An encryption scheme $\Pi = (\Gen, \Enc, \Dec)$ is IND-CCA-1 secure if for all PPT adversaries $A:=(A_1, A_2)$, $\Game_{\Pi, A}^{\CCA 1}( \lambda, 0) \approx_c \Game^{\CCA 1}_{\Pi, A}(\lambda, 1)$, where the game is the following:

\[\begin{aligned} &&& \underline{\Game_{\Pi, A}^{\CCA 1}( \lambda, b)}: \\ & \\ &1. && (pk, sk) \samples \Gen(1^\lambda) \\ &2. && (m_0, m_1, z) \samples A_1^{\Dec(sk, \cdot)}(pk) \\ &3. && c \samples \Enc(pk, m_b) \\ &4. && b' \samples A_2(c, z) \end{aligned}\]

CCA-2

An encryption scheme $\Pi = (\Gen, \Enc, \Dec)$ is IND-CCA-2 (or simply IND-CCA) secure if for all valid PPT adversaries $A:=(A_1, A_2)$, $\Game_{\Pi, A}^{\CCA}( \lambda, 0) \approx_c \Game^{\CCA}_{\Pi, A}(\lambda, 1)$, where the game is the following:

\[\begin{aligned} &&& \underline{\Game_{\Pi, A}^{\CCA}( \lambda, b)}: \\ & \\ &1. && (pk, sk) \samples \Gen(1^\lambda) \\ &2. && (m_0, m_1, z) \samples A_1^{\Dec(sk, \cdot)}(pk) \\ &3. && c \samples \Enc(pk, m_b) \\ &4. && b' \samples A_2^{\Dec(sk, \cdot)}(c, z) \end{aligned}\]

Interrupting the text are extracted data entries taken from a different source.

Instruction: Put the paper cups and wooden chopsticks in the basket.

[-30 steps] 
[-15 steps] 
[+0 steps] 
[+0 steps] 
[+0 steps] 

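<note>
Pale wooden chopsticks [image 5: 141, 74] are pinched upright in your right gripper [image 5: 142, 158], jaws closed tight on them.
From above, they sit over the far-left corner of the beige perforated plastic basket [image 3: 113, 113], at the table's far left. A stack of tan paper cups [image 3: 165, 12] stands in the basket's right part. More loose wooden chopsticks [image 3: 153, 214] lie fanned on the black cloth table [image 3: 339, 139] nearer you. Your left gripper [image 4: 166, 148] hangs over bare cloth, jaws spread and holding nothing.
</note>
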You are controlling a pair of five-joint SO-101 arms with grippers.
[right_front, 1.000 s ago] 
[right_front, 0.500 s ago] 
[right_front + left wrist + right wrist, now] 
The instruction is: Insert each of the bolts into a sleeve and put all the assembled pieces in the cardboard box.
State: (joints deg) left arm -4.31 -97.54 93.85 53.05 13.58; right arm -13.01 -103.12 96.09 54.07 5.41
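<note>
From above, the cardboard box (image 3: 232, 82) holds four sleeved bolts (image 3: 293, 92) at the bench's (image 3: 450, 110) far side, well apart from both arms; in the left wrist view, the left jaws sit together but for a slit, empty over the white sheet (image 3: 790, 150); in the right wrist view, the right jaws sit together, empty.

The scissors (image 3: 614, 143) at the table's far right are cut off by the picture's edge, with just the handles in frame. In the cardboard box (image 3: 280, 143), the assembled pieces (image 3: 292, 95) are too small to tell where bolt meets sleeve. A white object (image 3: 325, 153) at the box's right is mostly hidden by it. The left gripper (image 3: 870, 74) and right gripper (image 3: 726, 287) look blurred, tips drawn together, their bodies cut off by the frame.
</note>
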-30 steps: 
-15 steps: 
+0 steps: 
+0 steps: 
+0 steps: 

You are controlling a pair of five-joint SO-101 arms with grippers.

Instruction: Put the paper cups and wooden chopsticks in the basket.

An adversary A is said to be valid if does not query the decryption oracle with $c$.

Remarks

Note that the main difference with respect to the CPA scenario is that the attacker is also given access to a decryption oracle $\Dec(sk, \cdot)$:

  • CCA-1 considers the non-adaptive case, when the adversary may invoke the decryption oracle only before seeing the challenge ciphertext $c$
  • CCA-2 captures an adaptive scenario, when the adversary may invoke the decryption oracle whenever it wants. The only restriction is that it cannot ask for the decryption of the challenge ciphertext.

It should be clear that CCA-2 is a stronger notion. Indeed we can prove both that CCA-2 $\Rightarrow$ CCA-1 and CCA-1 $\not\Rightarrow$ CCA-2.